INSERM, UMR_S 1136, Institut Pierre Louis d'Epidémiologie et de Santé Publique, Paris F-75012, France ; AP-HP, Hôpital Ambroise Paré, service de médecine interne, Boulogne-Billancourt F-92100, France ; Université Versailles Saint-Quentin-en-Yvelines, Versailles F-78000, France.
Popul Health Metr. 2014 Jul 26;12:19. doi: 10.1186/s12963-014-0019-8. eCollection 2014.

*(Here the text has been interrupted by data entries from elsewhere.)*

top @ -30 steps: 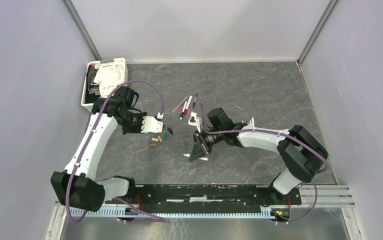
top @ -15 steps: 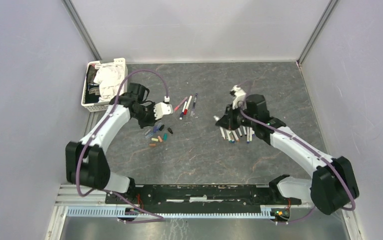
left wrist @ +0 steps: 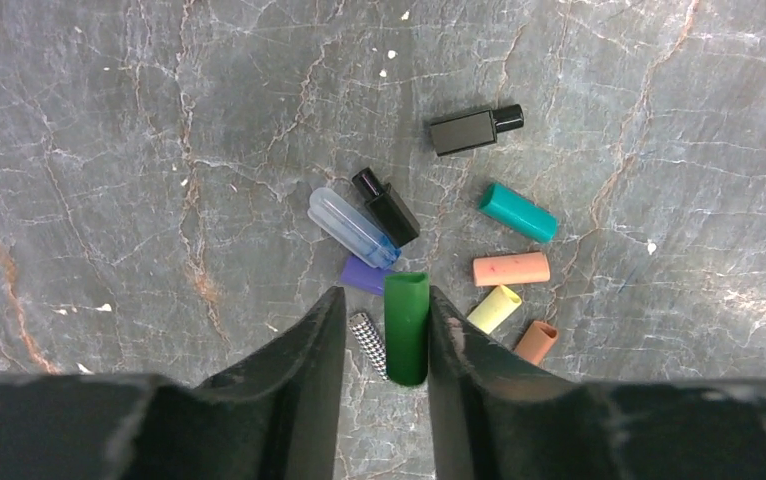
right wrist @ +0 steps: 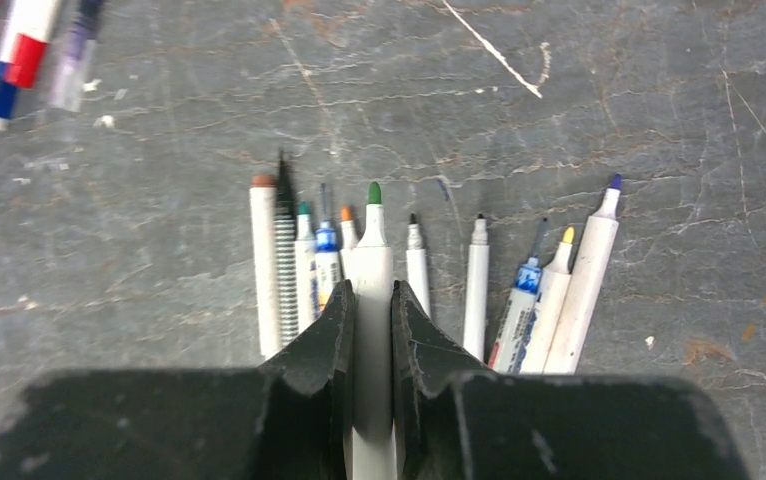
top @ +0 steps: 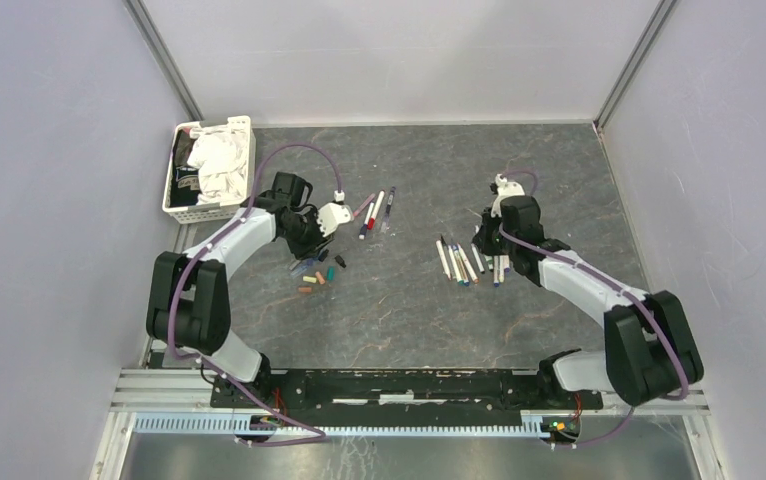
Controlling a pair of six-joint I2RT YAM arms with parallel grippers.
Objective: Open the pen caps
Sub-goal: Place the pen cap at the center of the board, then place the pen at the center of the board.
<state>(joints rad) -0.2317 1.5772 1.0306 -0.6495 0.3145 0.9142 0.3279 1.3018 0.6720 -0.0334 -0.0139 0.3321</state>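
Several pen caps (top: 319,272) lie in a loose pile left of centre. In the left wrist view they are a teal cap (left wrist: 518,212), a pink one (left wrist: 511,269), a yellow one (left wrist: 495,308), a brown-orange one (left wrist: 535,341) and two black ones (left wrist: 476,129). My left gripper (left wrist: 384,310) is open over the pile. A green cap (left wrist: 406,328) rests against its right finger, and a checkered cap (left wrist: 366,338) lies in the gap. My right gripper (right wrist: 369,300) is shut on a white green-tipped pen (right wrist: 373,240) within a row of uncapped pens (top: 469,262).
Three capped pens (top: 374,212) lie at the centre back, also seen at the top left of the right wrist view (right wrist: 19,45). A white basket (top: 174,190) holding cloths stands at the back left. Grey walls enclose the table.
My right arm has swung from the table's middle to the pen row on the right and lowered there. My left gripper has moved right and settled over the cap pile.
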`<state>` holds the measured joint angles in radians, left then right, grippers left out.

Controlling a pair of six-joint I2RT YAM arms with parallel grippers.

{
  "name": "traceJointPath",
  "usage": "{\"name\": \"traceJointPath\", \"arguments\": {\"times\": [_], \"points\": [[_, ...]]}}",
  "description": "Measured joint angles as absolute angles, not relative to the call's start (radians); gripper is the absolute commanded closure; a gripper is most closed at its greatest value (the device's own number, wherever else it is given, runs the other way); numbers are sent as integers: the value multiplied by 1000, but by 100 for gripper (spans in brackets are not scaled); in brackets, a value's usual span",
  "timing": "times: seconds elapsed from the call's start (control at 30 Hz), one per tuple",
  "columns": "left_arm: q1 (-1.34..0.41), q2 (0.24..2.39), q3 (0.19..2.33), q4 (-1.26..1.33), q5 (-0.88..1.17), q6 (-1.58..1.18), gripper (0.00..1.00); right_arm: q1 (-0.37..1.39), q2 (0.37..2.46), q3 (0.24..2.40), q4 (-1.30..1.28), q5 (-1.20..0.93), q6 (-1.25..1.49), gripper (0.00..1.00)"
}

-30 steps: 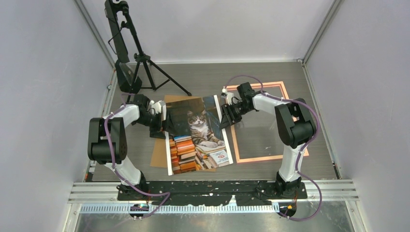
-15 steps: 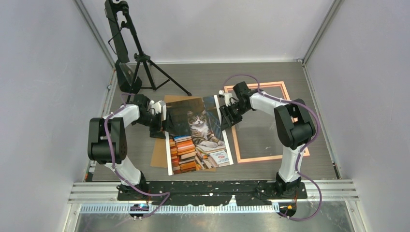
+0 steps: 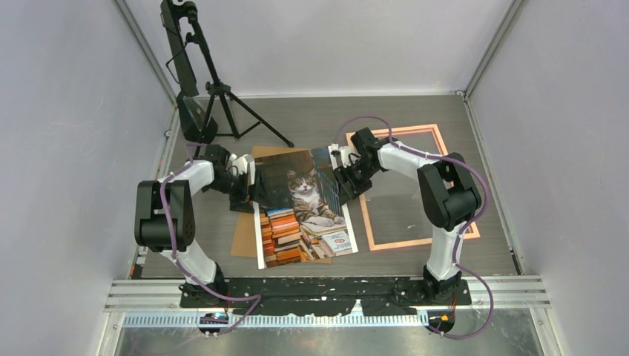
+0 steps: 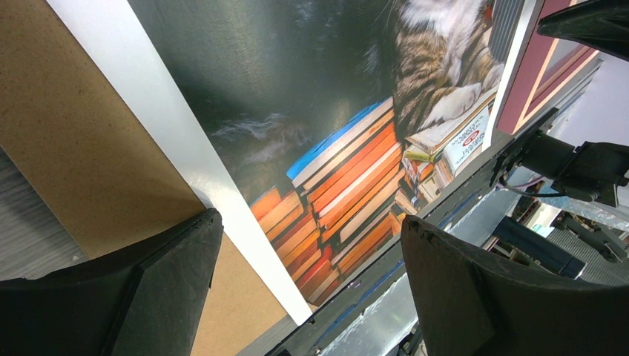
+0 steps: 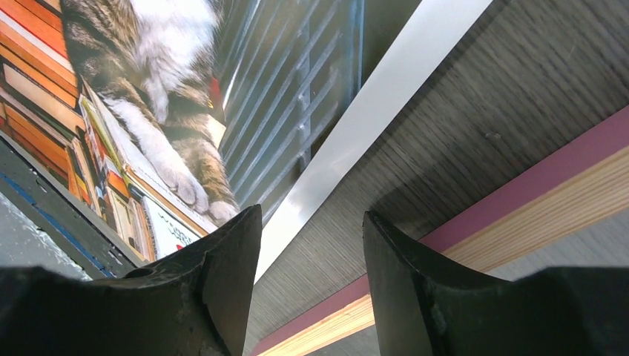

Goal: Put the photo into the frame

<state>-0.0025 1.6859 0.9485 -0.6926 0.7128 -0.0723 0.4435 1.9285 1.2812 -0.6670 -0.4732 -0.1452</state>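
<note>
Arms, 2.
- Left arm [image 3: 167, 211]: you have it rising from its base to a high elbow, the forearm running out right and low to the photo's left edge. Its jaws are spread wide and grip nothing. In the wrist view they straddle the photo's white left border and the strip of board beside it.
- Right arm [image 3: 445, 193]: elbow up, forearm stretched left across the frame's far left corner, wrist down at the photo's right edge. Its jaws are parted less widely than the left ones and also grip nothing. In the wrist view the photo's white right border and a strip of bare bench lie in the gap.

Photo [image 3: 304, 208], 1. It lies picture side up at mid-bench between the two wrists, slightly askew, resting on the board and outside the frame.

Frame [image 3: 415, 243], 1. It lies flat on the bench to the right of the photo, with bench showing inside its rails. Its left rail is just beside the photo's right edge, with a thin strip of bench between them.

Board [image 3: 243, 241], 1. It is brown and lies under the photo, showing past the photo's left side and far edge.

Tripod [image 3: 215, 89], 1. It is black and stands at the far left of the bench [image 3: 319, 119].
</note>
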Motion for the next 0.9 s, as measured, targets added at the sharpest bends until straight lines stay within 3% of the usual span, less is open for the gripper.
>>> {"name": "traceJointPath", "arguments": {"times": [0.43, 0.9], "points": [[-2, 1686, 949, -693, 713, -72, 5, 451, 1938, 1280, -667, -535, -135, 40], [-2, 1686, 949, -692, 714, -73, 5, 421, 1980, 1254, -593, -738, -56, 42]]}}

In primary care surveillance systems based on voluntary participation, biased results may arise from the lack of representativeness of the monitored population and uncertainty regarding the population denominator, especially in health systems where patient registration is not required.
Based on the observation of a positive association between number of cases reported and number of consultations by the participating general practitioners (GPs), we define several weighted incidence estimators using external information on consultation volume in GPs. These estimators are applied to data reported in a French primary care surveillance system based on voluntary GPs (the Sentinelles network) for comparison.

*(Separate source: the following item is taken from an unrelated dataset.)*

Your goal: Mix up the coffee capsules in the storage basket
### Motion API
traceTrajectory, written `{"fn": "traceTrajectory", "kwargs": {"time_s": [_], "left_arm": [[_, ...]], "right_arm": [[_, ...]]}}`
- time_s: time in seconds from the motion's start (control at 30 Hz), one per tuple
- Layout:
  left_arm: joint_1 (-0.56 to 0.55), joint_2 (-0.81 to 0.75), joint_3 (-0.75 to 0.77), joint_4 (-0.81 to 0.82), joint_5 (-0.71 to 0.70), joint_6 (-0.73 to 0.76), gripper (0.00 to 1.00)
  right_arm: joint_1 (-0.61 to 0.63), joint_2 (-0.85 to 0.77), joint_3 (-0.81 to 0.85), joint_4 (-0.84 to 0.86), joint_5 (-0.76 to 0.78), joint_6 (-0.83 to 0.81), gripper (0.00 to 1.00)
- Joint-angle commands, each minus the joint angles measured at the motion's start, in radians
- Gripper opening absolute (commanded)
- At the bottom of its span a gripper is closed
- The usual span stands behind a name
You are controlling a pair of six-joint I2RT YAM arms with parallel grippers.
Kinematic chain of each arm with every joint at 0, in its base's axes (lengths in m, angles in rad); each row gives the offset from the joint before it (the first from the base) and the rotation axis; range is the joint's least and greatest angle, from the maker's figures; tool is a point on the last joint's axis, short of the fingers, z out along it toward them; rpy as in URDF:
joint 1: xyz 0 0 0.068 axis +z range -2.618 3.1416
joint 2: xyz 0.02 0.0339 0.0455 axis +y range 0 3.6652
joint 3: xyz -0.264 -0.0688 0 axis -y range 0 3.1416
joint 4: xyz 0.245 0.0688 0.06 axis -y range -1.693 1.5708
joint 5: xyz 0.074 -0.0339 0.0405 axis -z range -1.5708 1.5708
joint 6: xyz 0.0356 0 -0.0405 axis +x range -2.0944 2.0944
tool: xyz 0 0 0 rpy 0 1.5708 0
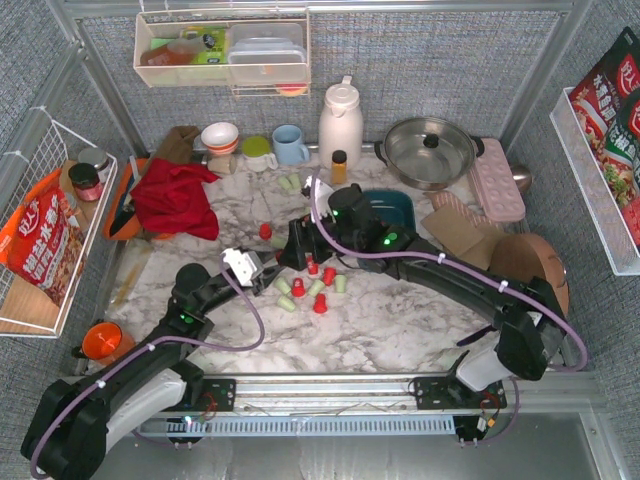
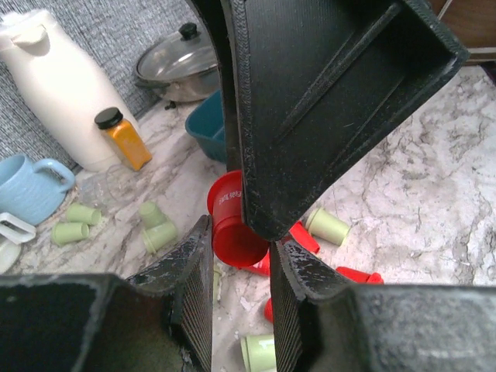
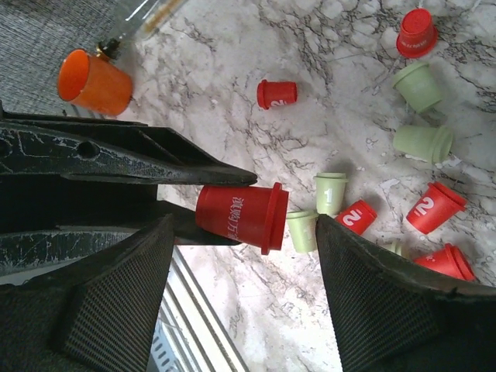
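L gripper (image 2: 240,240) clamped on red capsule (image 3: 240,215) above tabletop (image 1: 400,320) centre, R gripper (image 3: 244,225) wide open, fingers (image 3: 116,294) flanking it w/o touching, other coffee capsules (image 1: 316,288) strewn mid-tabletop, storage basket (image 1: 405,212) toward far edge, partly hidden by R arm (image 1: 450,265), inside unclear

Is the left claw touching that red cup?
Touching. The left wrist view shows the red cup squeezed between the two fingers of the left claw, with no gap on either side.
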Motion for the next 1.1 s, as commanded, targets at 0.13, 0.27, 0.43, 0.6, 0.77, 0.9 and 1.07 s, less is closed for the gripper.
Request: {"fn": "traceTrajectory", "kwargs": {"time_s": [0.13,0.27,0.43,0.6,0.77,0.9,1.07], "left_arm": [[-0.012,0.009,0.012,0.022,0.008,-0.005,0.19],[-0.016,0.011,0.014,0.021,0.002,-0.005,0.2],[-0.019,0.011,0.014,0.019,-0.017,-0.009,0.24],[-0.019,0.009,0.022,0.01,-0.032,-0.042,0.53],[-0.019,-0.003,0.027,-0.002,-0.057,-0.061,0.99],[-0.019,-0.038,0.056,-0.091,-0.207,-0.1,0.99],[-0.018,-0.058,0.218,-0.431,-0.651,-0.243,0.99]], "right_arm": [[0.034,0.039,0.035,-0.021,0.069,-0.029,0.74],[0.051,0.059,0.059,-0.045,0.085,-0.038,0.68],[0.057,0.068,0.071,-0.071,0.089,-0.039,0.46],[0.054,0.049,0.061,-0.087,0.14,-0.046,0.41],[0.023,0.008,0.027,-0.089,0.212,-0.052,0.37],[-0.035,-0.048,-0.035,-0.089,0.349,-0.087,0.35],[-0.146,-0.081,-0.129,-0.108,0.551,-0.154,0.35]]}}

Depending on hypotheses for weight computations, relative changes in weekly national-level incidence estimates up to 3% for influenza, 6% for diarrhea, and 11% for varicella were observed. The use of consultation-weighted estimates led to bias reduction in the estimates. At the regional level (NUTS2 level - Nomenclature of Statistical Territorial Units Level 2), relative changes were even larger between incidence estimates, with changes between -40% and +55%. Using bias-reduced weights decreased variation in incidence between regions and increased spatial autocorrelation.
Post-stratification using external administrative data may improve incidence estimates in surveillance systems based on voluntary participation.
在基于自愿参与的基层医疗监测系统中,监测人群缺乏代表性以及人群分母存在不确定性可能会导致结果出现偏差,尤其是在无需患者注册的卫生系统中。
基于观察到的参与的全科医生(GP)报告的病例数与会诊数之间的正相关关系,我们使用关于全科医生会诊量的外部信息定义了几种加权发病率估计方法。将这些估计方法应用于法国一个基于全科医生自愿参与的基层医疗监测系统(哨兵网络)报告的数据进行比较。
根据权重计算的假设,观察到全国每周流感发病率估计值的相对变化高达3%,腹泻为6%,水痘为11%。使用会诊加权估计值可减少估计偏差。在区域层面(NUTS2级别 - 统计领土单位命名法第2级),发病率估计值之间的相对变化更大,变化范围在-40%至+55%之间。使用偏差减少权重可降低区域间发病率的差异并增加空间自相关性。
使用外部行政数据进行事后分层可能会改善基于自愿参与的监测系统中的发病率估计。